According to the authorities, Beijing has “basically achieved” city-wide coal-free heating. Wang Jiaming, a manager at Beijing District Heating Group, said that all the boilers are now heated by gas. However, boilers heated by natural gas produce nitrogen oxides, which is a major substance causing air pollution. To address this issue, Beijing District Heating Group launched its largest-ever nitrogen reduction plan in 2017. Since then, nitrogen oxide emissions from boilers have been reduced from 80 mg per cubic meter to less than 30 mg per cubic meter.
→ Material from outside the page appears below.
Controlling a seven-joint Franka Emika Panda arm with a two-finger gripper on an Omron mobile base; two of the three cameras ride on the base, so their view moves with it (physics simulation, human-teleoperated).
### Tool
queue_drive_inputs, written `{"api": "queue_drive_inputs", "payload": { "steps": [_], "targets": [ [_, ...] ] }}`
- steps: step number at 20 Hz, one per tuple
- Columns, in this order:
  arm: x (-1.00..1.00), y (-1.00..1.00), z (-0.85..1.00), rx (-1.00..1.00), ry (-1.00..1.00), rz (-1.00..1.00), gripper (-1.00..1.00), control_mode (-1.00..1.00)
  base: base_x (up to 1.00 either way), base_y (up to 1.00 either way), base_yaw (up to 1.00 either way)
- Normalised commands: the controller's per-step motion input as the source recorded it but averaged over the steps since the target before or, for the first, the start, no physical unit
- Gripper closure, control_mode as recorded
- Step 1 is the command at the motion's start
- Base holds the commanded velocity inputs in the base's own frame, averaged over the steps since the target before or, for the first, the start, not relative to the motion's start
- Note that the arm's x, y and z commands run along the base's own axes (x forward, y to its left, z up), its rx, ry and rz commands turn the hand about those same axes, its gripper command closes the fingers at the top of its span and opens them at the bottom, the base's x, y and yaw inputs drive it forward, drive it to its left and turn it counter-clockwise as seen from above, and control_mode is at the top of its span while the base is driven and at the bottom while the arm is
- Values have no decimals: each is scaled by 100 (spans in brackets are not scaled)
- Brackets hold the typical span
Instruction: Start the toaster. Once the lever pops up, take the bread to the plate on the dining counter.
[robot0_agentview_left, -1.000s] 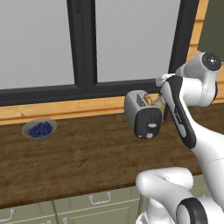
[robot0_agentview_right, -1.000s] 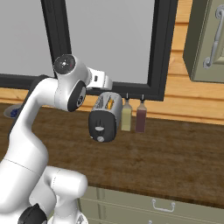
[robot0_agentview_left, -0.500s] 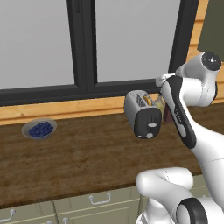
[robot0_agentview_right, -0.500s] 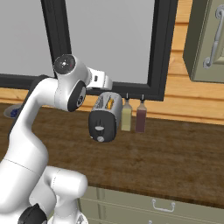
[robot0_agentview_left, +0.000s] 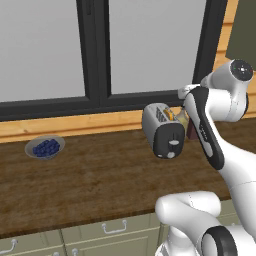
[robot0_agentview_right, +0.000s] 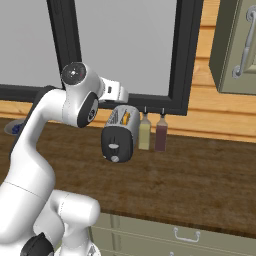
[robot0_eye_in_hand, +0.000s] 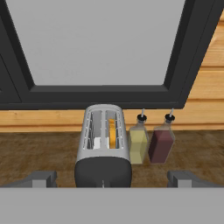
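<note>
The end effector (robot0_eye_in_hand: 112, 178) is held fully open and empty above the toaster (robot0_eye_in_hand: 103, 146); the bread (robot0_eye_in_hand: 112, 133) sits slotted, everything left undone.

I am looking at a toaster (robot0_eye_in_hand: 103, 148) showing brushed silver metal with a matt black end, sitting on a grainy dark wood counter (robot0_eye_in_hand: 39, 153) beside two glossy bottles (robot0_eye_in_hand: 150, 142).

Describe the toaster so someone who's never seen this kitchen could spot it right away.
Look at the big black-framed window above the dark wood counter. Just below its sill, the toaster stands on the counter with two bottles on one side, a pale yellow bottle nearest it and a dark red bottle beyond. It is the rounded silver box with slots on top and a black end panel.
</note>
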Motion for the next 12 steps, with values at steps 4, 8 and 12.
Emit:
{"api": "queue_drive_inputs", "payload": {
  "steps": [4,8,12],
  "targets": [
    [0,0,0,0,0,0,-100,-100,0,0,0],
    [0,0,0,0,0,0,-100,-100,0,0,0],
    [0,0,0,0,0,0,-100,-100,0,0,0]
  ]
}}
Moving further towards a goal of “green and smart heating,” Beijing District Heating Group also developed a project that uses new molten salt to heat and to supply steam. Compared with using traditional gas boilers and water thermal tanks, this project adopts electric power or steam to heat rather than gas boiler, which promotes the consumption of clean energy, saves natural gas, and improves energy supply security simultaneously.
Wang also explained that, to strengthen urban heating capacity, three peak-load heat stations have been added to the four existing ones. As the largest central heating enterprise in Beijing, Beijing District Heating Group manages 388 million square meters of heating area this year, with a total of 2.3 million users, 2,015-kilometer-long pipelines, and 4,929 heat stations.